As my neighbor was walking by, he probably thought I’d received an electric shock or was suffering from a seizure. I had just opened my car door when I began to jerk my arms, hands flapping limply in tempo with a staccato of frenzied bleats. He stopped to see if I was OK.
I had stepped into a spiderweb between my car and a nearby tree. I spluttered at my neighbor, “I’m fine; everything’s fine!”
Narrator: Everything was not fine. She was pathetically afraid of arachnids.
Although I’ve had recurring nightmares about giant black widows since childhood, I’ve never been one of those “nuke it from orbit” people. A good chunk of my identity is tied up in my love for animals, fictional or otherwise, and my guiding principle is live and let live. I don’t want to discriminate against those with segmented bodies, but phobias have a way of steering the best-laid plans awry.
On a family vacation many years ago, we stayed at a hotel that seemed innocuous enough until the sun went down. As the light faded, spiders began to venture out from behind the pipes lining the ceiling and walls: first a smattering, then a mob, then a full-on horde. I felt my breath go shallow, and even though my eyes were beginning to bug out, my vision was going dark as the uncountable legs encroached. My brother saw that I was on the edge of panic, so he sprung to the rescue, whipping off his shoe and wielding it like Thor’s hammer.
If the progeny of the hotel spiders speak of that night, they do so in hushed tones. I love my brother for protecting me, but I am haunted by the slaughter. I was the pitiful face that launched a thousand splats. I will carry this burden the rest of my days.
As an act of contrition, I had to face my fears.
Since then, I’ve been doing self-directed exposure therapy. Strap in for an ‘80s-style montage: Watch me reading a book about creepy crawlies, holding it so my fingers aren’t too close to the pictures; steeling my will during a hike to get a close look at a big mama covered with spiderlings; scrolling through r/spiderbro on Reddit handing out upvotes to jumping spiders because they’re actually pretty fuzzy and cute.
Fast forward to the present day in an east Boulder newsroom. I hear a strangled cry as my deskmate pushes away from her computer and points at the intruder: “Spider!” Someone else begins to roll up a newspaper.

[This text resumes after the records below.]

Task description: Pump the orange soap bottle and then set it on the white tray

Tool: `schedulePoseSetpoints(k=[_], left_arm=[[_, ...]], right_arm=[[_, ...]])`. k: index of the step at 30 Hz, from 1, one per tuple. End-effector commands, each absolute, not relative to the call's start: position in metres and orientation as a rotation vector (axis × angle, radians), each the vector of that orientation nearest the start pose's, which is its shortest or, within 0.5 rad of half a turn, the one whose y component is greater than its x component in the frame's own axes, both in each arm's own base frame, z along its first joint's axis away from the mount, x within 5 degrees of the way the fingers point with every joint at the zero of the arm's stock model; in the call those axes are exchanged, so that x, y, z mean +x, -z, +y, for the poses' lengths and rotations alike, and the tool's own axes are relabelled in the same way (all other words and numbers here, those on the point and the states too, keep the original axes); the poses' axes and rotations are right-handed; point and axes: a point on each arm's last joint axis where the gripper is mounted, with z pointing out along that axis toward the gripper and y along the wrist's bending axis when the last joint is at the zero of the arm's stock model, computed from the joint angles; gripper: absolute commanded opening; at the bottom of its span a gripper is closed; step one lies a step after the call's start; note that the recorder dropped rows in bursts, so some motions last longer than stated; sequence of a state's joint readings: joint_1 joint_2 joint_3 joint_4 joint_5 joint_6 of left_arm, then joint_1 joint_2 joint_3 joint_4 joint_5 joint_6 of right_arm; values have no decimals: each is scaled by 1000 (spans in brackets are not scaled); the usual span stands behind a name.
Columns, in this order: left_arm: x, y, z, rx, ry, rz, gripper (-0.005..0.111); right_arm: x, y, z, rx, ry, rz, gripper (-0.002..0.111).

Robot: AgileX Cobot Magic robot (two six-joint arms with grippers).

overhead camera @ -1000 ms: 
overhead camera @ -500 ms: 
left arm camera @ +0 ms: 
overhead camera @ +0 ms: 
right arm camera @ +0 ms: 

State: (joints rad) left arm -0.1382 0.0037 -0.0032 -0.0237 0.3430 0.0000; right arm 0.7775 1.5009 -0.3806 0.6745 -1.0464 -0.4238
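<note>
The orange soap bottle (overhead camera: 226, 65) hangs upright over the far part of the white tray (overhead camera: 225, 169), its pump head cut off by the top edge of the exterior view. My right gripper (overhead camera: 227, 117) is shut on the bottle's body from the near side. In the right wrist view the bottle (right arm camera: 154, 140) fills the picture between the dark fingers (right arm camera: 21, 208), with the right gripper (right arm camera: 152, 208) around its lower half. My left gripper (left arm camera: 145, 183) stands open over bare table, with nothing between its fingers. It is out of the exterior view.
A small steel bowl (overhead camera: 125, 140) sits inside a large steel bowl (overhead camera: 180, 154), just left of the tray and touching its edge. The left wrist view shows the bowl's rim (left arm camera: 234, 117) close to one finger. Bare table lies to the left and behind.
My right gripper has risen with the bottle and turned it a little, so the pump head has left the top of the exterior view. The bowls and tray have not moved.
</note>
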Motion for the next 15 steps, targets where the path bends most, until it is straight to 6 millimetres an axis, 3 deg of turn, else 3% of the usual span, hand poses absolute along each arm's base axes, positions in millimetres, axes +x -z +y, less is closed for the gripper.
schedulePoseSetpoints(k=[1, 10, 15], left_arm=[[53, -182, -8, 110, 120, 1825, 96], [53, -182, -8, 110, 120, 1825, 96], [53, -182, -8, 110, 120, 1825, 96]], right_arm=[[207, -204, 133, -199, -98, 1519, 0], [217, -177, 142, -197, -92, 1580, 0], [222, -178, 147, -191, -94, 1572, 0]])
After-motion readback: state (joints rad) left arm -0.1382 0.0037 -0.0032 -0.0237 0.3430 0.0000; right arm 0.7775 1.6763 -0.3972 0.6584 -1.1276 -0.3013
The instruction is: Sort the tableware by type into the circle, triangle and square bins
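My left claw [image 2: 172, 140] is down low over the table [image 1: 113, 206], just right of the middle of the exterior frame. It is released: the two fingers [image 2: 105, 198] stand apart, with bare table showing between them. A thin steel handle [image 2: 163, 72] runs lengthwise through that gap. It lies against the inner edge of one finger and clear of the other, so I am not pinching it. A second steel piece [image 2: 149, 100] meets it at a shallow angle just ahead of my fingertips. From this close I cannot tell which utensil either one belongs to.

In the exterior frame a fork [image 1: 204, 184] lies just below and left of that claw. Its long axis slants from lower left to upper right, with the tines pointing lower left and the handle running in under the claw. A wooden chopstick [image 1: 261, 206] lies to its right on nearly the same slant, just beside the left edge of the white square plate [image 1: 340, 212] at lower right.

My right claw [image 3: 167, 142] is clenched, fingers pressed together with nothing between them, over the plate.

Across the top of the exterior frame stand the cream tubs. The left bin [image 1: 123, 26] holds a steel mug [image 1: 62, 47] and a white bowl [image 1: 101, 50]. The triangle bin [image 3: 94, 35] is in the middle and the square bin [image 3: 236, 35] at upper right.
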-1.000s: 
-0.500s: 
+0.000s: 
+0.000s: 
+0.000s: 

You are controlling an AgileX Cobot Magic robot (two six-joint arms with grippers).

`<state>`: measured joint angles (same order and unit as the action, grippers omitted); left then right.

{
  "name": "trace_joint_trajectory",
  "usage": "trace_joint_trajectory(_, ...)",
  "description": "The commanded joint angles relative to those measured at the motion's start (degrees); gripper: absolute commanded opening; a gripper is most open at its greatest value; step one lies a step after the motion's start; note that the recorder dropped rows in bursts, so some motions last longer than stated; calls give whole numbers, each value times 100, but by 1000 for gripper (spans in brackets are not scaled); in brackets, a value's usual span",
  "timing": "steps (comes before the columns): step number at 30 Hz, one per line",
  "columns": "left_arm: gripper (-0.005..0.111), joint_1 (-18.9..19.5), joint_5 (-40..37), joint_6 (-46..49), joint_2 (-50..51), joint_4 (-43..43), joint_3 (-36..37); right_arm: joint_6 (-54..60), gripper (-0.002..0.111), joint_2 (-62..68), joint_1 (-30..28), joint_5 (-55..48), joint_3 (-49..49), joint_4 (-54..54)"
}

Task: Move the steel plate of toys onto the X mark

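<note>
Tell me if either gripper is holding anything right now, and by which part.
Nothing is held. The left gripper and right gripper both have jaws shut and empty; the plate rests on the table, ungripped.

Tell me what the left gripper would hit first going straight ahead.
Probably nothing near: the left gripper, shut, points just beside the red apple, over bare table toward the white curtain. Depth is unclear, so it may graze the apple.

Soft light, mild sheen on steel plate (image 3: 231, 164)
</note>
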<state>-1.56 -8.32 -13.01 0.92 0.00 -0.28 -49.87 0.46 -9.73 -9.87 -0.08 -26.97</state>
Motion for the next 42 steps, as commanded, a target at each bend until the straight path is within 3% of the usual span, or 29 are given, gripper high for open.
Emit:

I have to be quick. I implore them to wait, maybe yelling the word a little too loud. I grab an envelope and an origami box from my desk, then swoop in to capture the tiny critter at the center of the fuss.
I release my ward into the junipers outside with the directive to live long and prosper. I can never erase the death toll from the hotel of horrors, but at least this one gets a second chance.